EXERCISE DIRECTIONS:
Would you restate each line of the data below word for word, without its pictures?

INFORMATION PROVIDED:
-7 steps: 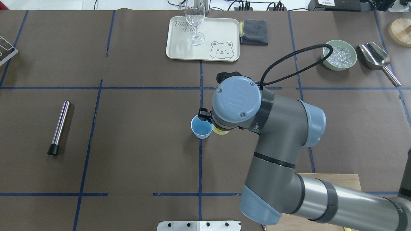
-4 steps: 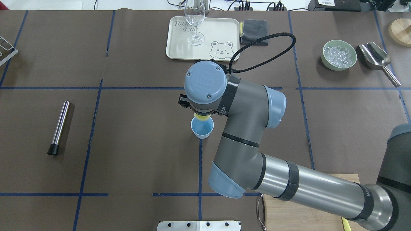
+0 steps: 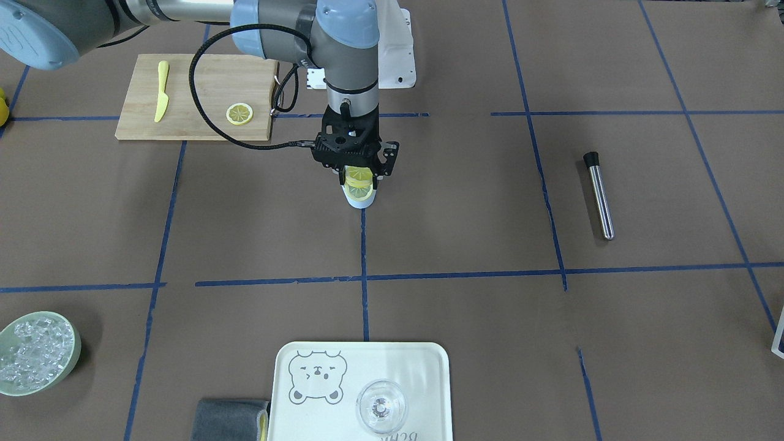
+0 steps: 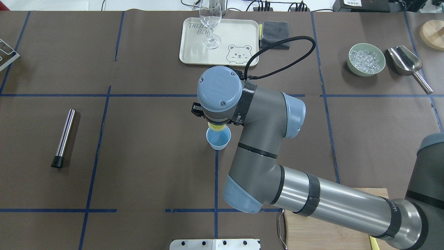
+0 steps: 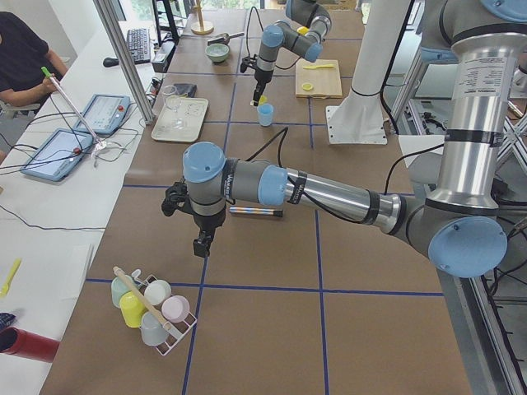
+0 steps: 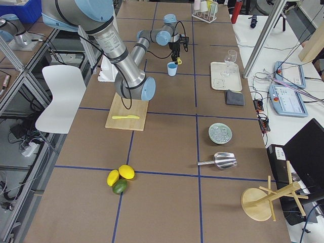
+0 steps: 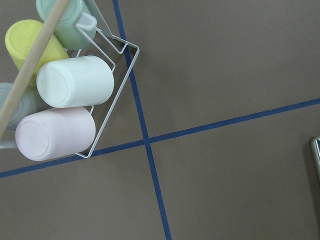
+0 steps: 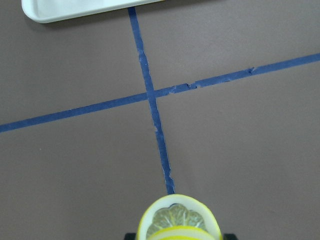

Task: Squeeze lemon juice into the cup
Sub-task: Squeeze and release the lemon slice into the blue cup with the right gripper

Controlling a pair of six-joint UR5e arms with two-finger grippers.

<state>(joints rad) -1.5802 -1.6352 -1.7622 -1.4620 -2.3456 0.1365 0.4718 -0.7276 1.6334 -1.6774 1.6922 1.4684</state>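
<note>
My right gripper (image 3: 359, 182) hangs fingers-down right over the light-blue cup (image 4: 218, 140), shut on the lemon (image 3: 359, 177). A second yellow slice edge shows just under it at the cup's mouth. From overhead only a yellow sliver of lemon (image 4: 218, 127) peeks out under the wrist at the cup's far rim. The right wrist view shows the lemon (image 8: 176, 218) at its bottom edge. My left gripper (image 5: 200, 244) hovers far off near the table's left end; whether it is open or shut I cannot tell.
A cutting board (image 3: 196, 79) holds another lemon slice (image 3: 239, 114) and a yellow knife (image 3: 162, 90). The bear tray (image 4: 239, 38) carries a clear glass (image 4: 210, 24). Ice bowl (image 4: 367, 59), scoop (image 4: 406, 62), steel rod (image 4: 64, 137) and a cup rack (image 5: 152, 309) lie around.
The right arm swung left and away from me, carrying the lemon from the cup's right side to over its far rim. In the last half second it barely shifted.
</note>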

WRITTEN SOLUTION:
-7 steps: 
-4 steps: 
+0 steps: 
+0 steps: 
+0 steps: 
+0 steps: 
+0 steps: 
+0 steps: 

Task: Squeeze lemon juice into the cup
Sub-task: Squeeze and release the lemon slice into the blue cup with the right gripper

Controlling a pair of six-joint UR5e arms with two-finger grippers.

<state>(joints rad) -1.5802 -1.6352 -1.7622 -1.4620 -2.3456 0.1365 0.4718 -0.7276 1.6334 -1.6774 1.6922 1.4684</state>
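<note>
My right gripper (image 3: 359, 182) hangs fingers-down right over the light-blue cup (image 4: 218, 140), shut on the lemon (image 3: 359, 177). A second yellow slice edge shows just under it at the cup's mouth. From overhead only a yellow sliver of lemon (image 4: 218, 127) peeks out under the wrist at the cup's far rim. The right wrist view shows the lemon (image 8: 176, 218) at its bottom edge. My left gripper (image 5: 200, 244) hovers far off near the table's left end; whether it is open or shut I cannot tell.
A cutting board (image 3: 196, 79) holds another lemon slice (image 3: 239, 114) and a yellow knife (image 3: 162, 90). The bear tray (image 4: 239, 38) carries a clear glass (image 4: 210, 24). Ice bowl (image 4: 367, 59), scoop (image 4: 406, 62), steel rod (image 4: 64, 137) and a cup rack (image 5: 152, 309) lie around.
The right arm swung left and away from me, carrying the lemon from the cup's right side to over its far rim. In the last half second it barely shifted.
</note>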

This output is complete, and the exercise is done.